I am happy that I chose to feed my baby in this way for the first half-year of her life, and I am even happier that the reason I am now switching to bottles is not because I want to drink alcohol again. I breastfed my eldest child for 16 weeks, and at the age of 23 that felt like an eternity. Keen to get out socialising again (for socialising, read ‘boozing’) I knocked the nursing on the head in favour of being able to get drunk with my friends again. I realise that age brings wisdom, but it still fills me with sadness that I could not recognise what a wonderful privilege breastfeeding is, and how making the ‘sacrifice’ of being teetotal for a further six months post-pregnancy is no sacrifice at all when you are providing your baby with such a good start in life. (I know that some mothers are unable to breastfeed, and their children are perfectly healthy – I don’t mean to point the finger here. It worked for me, and so I am naturally in its favour).

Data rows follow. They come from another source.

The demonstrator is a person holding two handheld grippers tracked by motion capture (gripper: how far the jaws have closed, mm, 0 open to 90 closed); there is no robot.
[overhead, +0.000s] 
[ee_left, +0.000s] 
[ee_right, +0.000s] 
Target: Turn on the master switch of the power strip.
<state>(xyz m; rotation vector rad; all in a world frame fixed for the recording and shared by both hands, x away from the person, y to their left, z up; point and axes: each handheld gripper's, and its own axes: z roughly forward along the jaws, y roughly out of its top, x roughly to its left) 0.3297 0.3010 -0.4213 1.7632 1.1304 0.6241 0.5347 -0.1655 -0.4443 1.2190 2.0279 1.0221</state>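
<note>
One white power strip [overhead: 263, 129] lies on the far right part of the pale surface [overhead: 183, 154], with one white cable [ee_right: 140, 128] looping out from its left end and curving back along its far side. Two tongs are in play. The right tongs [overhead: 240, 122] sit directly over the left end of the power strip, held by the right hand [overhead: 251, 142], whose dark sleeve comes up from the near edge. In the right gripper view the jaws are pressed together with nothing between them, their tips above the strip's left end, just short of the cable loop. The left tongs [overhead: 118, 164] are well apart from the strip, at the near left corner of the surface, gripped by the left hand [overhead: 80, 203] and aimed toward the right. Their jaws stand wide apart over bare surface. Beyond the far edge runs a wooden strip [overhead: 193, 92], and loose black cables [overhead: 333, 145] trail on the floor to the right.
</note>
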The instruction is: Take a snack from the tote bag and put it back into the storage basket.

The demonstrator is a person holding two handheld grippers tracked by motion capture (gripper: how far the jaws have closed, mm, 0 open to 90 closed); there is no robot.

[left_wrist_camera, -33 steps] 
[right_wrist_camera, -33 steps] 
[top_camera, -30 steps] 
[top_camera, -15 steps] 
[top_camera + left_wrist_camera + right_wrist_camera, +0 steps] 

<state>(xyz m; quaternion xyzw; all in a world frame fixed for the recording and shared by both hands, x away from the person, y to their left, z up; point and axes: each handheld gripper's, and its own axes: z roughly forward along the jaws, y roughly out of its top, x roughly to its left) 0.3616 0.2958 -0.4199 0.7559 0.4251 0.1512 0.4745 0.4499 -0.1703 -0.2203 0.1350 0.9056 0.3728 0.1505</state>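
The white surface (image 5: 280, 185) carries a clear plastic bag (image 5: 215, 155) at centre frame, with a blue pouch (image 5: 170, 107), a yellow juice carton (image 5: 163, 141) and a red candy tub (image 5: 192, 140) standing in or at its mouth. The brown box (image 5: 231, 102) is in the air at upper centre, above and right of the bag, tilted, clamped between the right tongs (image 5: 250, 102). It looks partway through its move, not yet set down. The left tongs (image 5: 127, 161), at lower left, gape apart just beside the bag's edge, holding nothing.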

My life is becoming busier, I am working a lot on our upcoming website, Soberistas.com and am therefore becoming more reliant on other people babysitting, and I have fulfilled what I set out to do – exclusive breastfeeding for the first 6 months (just shy by a week or two). And yet deciding to switch to bottles marks a new chapter for my baby; that magical, primal connection that the two of us have enjoyed since the day I discovered I was pregnant, is reaching its conclusion. It feels like she is embarking upon the first tiny step she will take towards independence.

When I finished breastfeeding my eldest daughter, I remember being overwhelmed with guilt and confusion, but I went ahead and did it anyway. I knew that the real reason behind me switching her to bottles was because I hankered after getting some of my old life back, I felt as though I had done ‘my bit’ to a degree and I just wanted to get on with living. There are none of those feelings this time around, just an acceptance that now seems like the right time, for me and the baby, and the knowledge that I will miss it (although the thought of getting a proper night’s sleep is wonderful!) once it has gone.

When I feed her for the last time, it will be an emotional experience. But again I am reminded of how much I have grown up and become less selfish as a result of giving up drinking – I have made a measured decision, weighing up the pros and cons for both of us (mainly the baby) and doing what is right for her, primarily. I will continue to be teetotal, to eat nutritious food (and now to begin cooking/pureeing it for the baby too) and to treat my body with respect, just as I had to do during pregnancy and breastfeeding. I will do it as I finally have some self-respect, it makes me happy and because I am setting an example to my two girls.